**EXERCISE DESCRIPTION**: All the data should be transcribed exactly, with every line kept.
_ _ _ _ _ _ _
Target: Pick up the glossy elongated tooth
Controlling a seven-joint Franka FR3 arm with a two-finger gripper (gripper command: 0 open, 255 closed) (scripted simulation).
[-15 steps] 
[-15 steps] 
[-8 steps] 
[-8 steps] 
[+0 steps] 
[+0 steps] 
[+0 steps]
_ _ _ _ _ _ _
**ANSWER TO THIS TASK**:
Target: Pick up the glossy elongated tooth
Controlling a seven-joint Franka FR3 arm with a two-finger gripper (gripper command: 0 open, 255 closed) (scripted simulation).
[-15 steps] 
[-15 steps] 
[-8 steps] 
[-8 steps] 
[+0 steps] 
[+0 steps] 
[+0 steps]

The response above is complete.